## Exercise objective
The following data has a line with "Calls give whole" and a line with "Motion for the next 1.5". Write out exactly those lines and all the lines between them.

Records from a data collection:
- - - -

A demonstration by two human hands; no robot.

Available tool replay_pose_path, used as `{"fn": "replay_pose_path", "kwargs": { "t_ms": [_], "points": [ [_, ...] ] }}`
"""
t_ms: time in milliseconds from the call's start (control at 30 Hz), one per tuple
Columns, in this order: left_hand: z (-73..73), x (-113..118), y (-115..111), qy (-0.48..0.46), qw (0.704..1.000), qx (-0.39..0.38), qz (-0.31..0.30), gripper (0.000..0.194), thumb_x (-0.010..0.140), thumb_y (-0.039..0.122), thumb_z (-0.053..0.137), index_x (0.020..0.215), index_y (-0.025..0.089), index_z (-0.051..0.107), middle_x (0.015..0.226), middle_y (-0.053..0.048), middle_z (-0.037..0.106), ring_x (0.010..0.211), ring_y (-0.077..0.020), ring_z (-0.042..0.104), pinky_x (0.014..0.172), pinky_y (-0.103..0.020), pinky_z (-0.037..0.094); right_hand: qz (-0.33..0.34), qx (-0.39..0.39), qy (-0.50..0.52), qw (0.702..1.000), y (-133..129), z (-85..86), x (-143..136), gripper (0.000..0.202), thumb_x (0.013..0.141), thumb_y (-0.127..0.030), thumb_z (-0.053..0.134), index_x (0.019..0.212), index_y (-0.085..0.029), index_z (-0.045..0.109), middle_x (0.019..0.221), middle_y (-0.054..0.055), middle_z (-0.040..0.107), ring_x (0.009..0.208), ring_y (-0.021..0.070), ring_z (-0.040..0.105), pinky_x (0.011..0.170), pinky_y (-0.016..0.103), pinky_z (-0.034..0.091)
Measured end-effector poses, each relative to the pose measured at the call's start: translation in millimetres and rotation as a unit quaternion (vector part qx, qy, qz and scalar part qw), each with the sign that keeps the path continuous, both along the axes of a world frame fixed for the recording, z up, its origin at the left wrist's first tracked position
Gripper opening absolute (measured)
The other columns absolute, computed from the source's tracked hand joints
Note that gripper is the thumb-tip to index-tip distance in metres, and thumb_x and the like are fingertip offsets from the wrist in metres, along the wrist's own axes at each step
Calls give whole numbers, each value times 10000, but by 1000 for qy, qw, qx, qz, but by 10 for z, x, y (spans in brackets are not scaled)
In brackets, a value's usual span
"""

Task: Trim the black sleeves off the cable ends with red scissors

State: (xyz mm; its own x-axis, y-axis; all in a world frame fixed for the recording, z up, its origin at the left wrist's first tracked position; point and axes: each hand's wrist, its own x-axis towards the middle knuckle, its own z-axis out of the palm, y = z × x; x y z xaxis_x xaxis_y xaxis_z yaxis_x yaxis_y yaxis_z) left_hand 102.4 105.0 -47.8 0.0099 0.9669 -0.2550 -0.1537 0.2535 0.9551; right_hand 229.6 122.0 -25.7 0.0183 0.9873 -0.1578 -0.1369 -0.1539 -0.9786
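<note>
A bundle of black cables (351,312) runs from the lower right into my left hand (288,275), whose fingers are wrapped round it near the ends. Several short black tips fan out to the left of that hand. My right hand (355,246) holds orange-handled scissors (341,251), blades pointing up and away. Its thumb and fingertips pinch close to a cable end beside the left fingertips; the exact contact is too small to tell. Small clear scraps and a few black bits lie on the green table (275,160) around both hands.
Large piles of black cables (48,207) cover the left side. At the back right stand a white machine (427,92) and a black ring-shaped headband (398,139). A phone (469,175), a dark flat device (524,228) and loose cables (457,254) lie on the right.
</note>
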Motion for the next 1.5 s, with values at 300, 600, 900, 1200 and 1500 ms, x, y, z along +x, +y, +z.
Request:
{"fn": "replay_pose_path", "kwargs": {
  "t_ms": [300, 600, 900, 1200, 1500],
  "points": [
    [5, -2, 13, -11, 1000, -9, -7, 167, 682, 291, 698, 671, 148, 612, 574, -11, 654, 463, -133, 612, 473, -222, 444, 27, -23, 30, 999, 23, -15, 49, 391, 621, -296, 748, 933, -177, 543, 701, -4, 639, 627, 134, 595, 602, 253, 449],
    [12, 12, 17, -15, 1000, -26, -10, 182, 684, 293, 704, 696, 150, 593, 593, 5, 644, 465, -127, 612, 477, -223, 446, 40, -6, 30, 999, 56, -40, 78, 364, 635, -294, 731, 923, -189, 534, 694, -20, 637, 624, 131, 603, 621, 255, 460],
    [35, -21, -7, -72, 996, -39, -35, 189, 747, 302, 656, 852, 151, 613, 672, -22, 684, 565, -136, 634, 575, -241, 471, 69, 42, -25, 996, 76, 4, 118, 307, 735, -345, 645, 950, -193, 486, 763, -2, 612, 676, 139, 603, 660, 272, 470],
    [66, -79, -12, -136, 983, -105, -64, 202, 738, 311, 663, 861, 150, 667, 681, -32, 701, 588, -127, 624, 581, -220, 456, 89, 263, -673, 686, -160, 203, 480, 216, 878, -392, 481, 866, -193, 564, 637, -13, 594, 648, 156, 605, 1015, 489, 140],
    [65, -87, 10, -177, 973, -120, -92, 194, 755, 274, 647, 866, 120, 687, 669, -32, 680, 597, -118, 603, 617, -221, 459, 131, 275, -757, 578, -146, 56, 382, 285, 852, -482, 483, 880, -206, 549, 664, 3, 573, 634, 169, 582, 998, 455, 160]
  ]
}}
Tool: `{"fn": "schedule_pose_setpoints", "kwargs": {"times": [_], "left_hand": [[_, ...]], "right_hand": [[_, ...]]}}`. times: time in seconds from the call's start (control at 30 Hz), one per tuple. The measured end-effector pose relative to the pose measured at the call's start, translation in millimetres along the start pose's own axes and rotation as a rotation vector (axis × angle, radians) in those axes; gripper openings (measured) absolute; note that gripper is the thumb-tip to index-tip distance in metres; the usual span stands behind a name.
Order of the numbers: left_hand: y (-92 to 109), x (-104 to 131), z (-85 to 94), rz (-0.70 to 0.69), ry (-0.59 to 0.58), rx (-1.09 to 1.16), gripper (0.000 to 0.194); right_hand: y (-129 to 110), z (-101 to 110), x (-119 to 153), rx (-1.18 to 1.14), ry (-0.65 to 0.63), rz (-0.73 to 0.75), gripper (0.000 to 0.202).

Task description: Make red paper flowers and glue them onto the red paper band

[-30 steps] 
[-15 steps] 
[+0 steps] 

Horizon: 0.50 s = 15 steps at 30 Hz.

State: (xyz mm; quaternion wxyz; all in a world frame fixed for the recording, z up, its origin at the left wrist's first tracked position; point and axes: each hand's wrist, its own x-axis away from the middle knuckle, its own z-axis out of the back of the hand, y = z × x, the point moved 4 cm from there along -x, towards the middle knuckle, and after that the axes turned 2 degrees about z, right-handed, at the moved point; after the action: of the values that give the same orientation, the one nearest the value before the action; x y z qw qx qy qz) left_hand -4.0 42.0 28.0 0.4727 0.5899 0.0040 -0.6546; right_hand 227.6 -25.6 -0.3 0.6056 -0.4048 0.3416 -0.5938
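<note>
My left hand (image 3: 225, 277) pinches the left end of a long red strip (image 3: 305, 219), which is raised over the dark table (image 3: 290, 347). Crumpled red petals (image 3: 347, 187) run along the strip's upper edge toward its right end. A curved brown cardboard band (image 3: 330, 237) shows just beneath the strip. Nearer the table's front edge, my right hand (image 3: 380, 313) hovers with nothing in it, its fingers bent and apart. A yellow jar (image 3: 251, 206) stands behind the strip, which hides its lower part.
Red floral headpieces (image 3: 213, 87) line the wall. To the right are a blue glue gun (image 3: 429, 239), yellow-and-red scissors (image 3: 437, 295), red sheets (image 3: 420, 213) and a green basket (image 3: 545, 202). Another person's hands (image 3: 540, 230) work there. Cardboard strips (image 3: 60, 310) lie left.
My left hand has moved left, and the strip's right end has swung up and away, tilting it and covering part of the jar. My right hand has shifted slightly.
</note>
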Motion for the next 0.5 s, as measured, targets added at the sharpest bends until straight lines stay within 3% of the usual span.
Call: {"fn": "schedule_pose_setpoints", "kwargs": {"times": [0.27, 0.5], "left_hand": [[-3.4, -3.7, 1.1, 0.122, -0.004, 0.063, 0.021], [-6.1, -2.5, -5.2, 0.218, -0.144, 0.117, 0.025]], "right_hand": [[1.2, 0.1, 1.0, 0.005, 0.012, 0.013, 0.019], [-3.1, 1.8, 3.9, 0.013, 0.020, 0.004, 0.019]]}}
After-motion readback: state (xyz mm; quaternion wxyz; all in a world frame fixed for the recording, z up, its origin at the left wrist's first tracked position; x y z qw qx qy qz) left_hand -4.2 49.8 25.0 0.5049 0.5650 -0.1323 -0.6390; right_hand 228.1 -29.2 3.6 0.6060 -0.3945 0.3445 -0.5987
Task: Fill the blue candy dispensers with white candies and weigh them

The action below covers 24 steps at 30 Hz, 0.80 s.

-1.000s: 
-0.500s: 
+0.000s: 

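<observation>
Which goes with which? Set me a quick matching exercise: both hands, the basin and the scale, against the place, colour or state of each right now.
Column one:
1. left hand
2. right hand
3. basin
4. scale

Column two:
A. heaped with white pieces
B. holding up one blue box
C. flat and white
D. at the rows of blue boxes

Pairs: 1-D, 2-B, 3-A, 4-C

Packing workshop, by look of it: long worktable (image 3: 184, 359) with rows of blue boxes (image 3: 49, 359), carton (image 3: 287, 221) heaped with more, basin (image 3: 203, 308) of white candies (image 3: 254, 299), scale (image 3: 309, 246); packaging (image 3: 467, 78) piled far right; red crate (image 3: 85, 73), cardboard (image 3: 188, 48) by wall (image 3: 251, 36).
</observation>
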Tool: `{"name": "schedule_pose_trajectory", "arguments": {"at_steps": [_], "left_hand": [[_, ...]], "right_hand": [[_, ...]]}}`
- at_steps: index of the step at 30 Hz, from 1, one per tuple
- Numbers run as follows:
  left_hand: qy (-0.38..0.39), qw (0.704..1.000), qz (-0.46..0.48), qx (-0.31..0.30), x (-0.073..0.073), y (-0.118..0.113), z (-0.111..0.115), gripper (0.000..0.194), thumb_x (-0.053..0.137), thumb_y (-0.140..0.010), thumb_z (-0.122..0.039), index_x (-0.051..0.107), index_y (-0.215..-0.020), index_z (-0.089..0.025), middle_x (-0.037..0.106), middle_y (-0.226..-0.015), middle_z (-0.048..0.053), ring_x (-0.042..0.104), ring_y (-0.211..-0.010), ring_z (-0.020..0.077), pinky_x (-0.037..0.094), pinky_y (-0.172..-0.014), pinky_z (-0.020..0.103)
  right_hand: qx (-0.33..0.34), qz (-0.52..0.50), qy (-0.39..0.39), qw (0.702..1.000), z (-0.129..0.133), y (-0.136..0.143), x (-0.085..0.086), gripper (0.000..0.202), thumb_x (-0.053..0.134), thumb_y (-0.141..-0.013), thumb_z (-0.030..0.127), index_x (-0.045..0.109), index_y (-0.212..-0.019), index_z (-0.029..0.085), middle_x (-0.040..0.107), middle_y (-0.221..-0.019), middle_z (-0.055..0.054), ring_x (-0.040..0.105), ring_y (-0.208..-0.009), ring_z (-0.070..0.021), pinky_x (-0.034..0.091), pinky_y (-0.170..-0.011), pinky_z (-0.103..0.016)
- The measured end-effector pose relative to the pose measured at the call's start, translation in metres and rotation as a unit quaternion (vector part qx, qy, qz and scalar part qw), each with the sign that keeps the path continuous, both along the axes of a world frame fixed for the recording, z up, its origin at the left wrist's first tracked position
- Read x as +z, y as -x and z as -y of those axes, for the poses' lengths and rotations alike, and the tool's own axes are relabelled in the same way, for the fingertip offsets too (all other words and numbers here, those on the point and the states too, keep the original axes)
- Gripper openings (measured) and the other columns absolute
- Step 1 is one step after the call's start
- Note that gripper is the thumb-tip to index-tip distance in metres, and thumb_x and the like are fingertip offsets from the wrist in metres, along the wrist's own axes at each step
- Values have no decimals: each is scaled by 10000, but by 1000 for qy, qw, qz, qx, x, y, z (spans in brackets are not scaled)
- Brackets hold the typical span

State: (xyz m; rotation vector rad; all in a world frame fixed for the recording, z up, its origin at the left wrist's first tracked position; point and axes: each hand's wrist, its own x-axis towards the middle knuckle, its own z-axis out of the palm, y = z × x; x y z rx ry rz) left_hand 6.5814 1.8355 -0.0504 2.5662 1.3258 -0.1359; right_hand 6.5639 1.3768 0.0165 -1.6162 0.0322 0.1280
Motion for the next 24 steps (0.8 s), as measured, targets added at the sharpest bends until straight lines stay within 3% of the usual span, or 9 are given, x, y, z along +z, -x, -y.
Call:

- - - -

## Output of the exercise
Calls give whole numbers, each value times 10000, but by 1000 for qy, qw, qx, qz, but by 10 for z, x, y (spans in brackets are not scaled)
In brackets, a value's usual span
"""

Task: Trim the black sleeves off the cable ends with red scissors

State: (xyz mm; its own x-axis, y-axis; all in a world frame fixed for the recording, z up, its origin at the left wrist's first tracked position; point and axes: each hand's wrist, its own x-axis towards the middle knuckle, its own z-axis out of the palm, y = z × x; x y z xaxis_x xaxis_y xaxis_z yaxis_x yaxis_y yaxis_z) left_hand 102.4 105.0 -47.8 0.0099 0.9669 -0.2550 -0.1537 0.2535 0.9551; right_hand 229.6 122.0 -25.7 0.0183 0.9873 -0.1578 -0.1369 -0.1539 -0.9786
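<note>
A bundle of black cables (351,312) runs from the lower right into my left hand (288,275), whose fingers are wrapped round it near the ends. Several short black tips fan out to the left of that hand. My right hand (355,246) holds orange-handled scissors (341,251), blades pointing up and away. Its thumb and fingertips pinch close to a cable end beside the left fingertips; the exact contact is too small to tell. Small clear scraps and a few black bits lie on the green table (275,160) around both hands.
Large piles of black cables (48,207) cover the left side. At the back right stand a white machine (427,92) and a black ring-shaped headband (398,139). A phone (469,175), a dark flat device (524,228) and loose cables (457,254) lie on the right.
</note>
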Motion for the next 1.5 s, with values at 300, 600, 900, 1200 and 1500 ms, x, y, z along +x, +y, +z.

Nothing remains to add to the answer.